## What the task requires
Every line of the material is to be reproduced verbatim.

• • • • • • •

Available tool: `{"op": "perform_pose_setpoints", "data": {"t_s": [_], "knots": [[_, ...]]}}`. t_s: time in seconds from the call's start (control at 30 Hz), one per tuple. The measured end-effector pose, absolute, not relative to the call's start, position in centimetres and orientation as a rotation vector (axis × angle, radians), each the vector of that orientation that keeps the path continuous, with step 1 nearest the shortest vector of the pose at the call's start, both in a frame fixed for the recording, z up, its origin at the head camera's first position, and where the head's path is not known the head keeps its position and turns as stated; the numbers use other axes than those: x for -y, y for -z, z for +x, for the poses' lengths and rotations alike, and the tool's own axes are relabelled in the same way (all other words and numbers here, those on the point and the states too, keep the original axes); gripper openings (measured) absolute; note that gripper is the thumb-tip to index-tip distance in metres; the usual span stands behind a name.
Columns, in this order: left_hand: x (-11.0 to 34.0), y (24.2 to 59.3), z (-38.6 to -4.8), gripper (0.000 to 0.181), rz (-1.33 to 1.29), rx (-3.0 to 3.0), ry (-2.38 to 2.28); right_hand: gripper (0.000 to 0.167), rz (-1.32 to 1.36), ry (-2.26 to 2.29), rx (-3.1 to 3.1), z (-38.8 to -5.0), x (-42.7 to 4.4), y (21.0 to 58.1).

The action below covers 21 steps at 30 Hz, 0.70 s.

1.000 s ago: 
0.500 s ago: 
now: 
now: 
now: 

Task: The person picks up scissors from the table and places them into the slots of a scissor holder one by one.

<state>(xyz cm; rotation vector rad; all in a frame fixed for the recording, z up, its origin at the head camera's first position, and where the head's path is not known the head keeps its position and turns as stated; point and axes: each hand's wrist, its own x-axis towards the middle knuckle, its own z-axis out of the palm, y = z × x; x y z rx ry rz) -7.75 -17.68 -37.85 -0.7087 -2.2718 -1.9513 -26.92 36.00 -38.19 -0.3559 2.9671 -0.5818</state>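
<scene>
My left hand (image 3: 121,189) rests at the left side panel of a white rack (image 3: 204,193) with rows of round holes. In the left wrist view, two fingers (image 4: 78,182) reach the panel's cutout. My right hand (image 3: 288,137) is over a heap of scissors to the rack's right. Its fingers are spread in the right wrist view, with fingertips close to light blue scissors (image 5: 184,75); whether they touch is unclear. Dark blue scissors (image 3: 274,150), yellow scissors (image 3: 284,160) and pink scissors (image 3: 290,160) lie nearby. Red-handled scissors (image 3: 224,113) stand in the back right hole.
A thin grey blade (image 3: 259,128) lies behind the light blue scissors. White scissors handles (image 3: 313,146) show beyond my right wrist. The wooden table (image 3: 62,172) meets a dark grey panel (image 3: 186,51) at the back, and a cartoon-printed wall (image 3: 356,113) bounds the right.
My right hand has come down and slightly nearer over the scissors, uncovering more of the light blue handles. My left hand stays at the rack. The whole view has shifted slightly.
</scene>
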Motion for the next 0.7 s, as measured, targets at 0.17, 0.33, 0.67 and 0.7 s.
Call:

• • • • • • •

## Answer for this exercise
Available tool: `{"op": "perform_pose_setpoints", "data": {"t_s": [_], "knots": [[_, ...]]}}`. t_s: time in seconds from the call's start (control at 30 Hz), one per tuple. The measured end-effector pose, absolute, not relative to the call's start, position in centimetres and orientation as a rotation vector (axis × angle, radians), each the vector of that orientation that keeps the path continuous, with step 1 nearest the shortest vector of the pose at the call's start, both in a frame fixed for the recording, z up, its origin at the head camera's first position, and where the head's path is not known the head keeps its position and turns as stated; the numbers use other axes than those: x for -y, y for -z, z for +x, for the poses' lengths and rotations alike, and the tool's own axes are relabelled in the same way (all other words and numbers here, those on the point and the states too, keep the original axes); gripper openings (measured) absolute; note that gripper is the thumb-tip to index-tip distance in metres; the usual span stands behind a name.
Columns, in this order: left_hand: x (-11.0 to 34.0), y (24.2 to 59.3), z (-38.6 to -4.8), gripper (0.000 to 0.181), rz (-1.33 to 1.29), rx (-3.0 to 3.0), ry (-2.38 to 2.28); right_hand: gripper (0.000 to 0.167), rz (-1.32 to 1.36), ry (-2.26 to 2.29), rx (-3.1 to 3.1), z (-38.8 to -5.0), x (-42.7 to 4.4), y (21.0 to 58.1).

The action below covers 21 steps at 30 Hz, 0.70 s.

1.000 s ago: 
0.500 s ago: 
now: 
now: 
now: 

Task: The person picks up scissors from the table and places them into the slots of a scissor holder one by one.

<state>(xyz cm; rotation vector rad; all in a frame fixed for the recording, z up, its origin at the head camera's first position, and where the head's path is not known the head keeps its position and turns as stated; point and axes: each hand's wrist, its own x-axis towards the middle knuckle, its own z-axis out of the palm, y = z × x; x y z rx ry rz) -7.75 -17.68 -37.85 -0.7087 -2.2718 -1.9513 -26.92 36.00 -38.19 -0.3559 2.9671 -0.5818</state>
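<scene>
My left hand (image 3: 121,189) rests at the left side panel of a white rack (image 3: 204,193) with rows of round holes. In the left wrist view, two fingers (image 4: 78,182) reach the panel's cutout. My right hand (image 3: 288,137) is over a heap of scissors to the rack's right. Its fingers are spread in the right wrist view, with fingertips close to light blue scissors (image 5: 184,75); whether they touch is unclear. Dark blue scissors (image 3: 274,150), yellow scissors (image 3: 284,160) and pink scissors (image 3: 290,160) lie nearby. Red-handled scissors (image 3: 224,113) stand in the back right hole.
A thin grey blade (image 3: 259,128) lies behind the light blue scissors. White scissors handles (image 3: 313,146) show beyond my right wrist. The wooden table (image 3: 62,172) meets a dark grey panel (image 3: 186,51) at the back, and a cartoon-printed wall (image 3: 356,113) bounds the right.
My right hand has come down and slightly nearer over the scissors, uncovering more of the light blue handles. My left hand stays at the rack. The whole view has shifted slightly.
</scene>
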Motion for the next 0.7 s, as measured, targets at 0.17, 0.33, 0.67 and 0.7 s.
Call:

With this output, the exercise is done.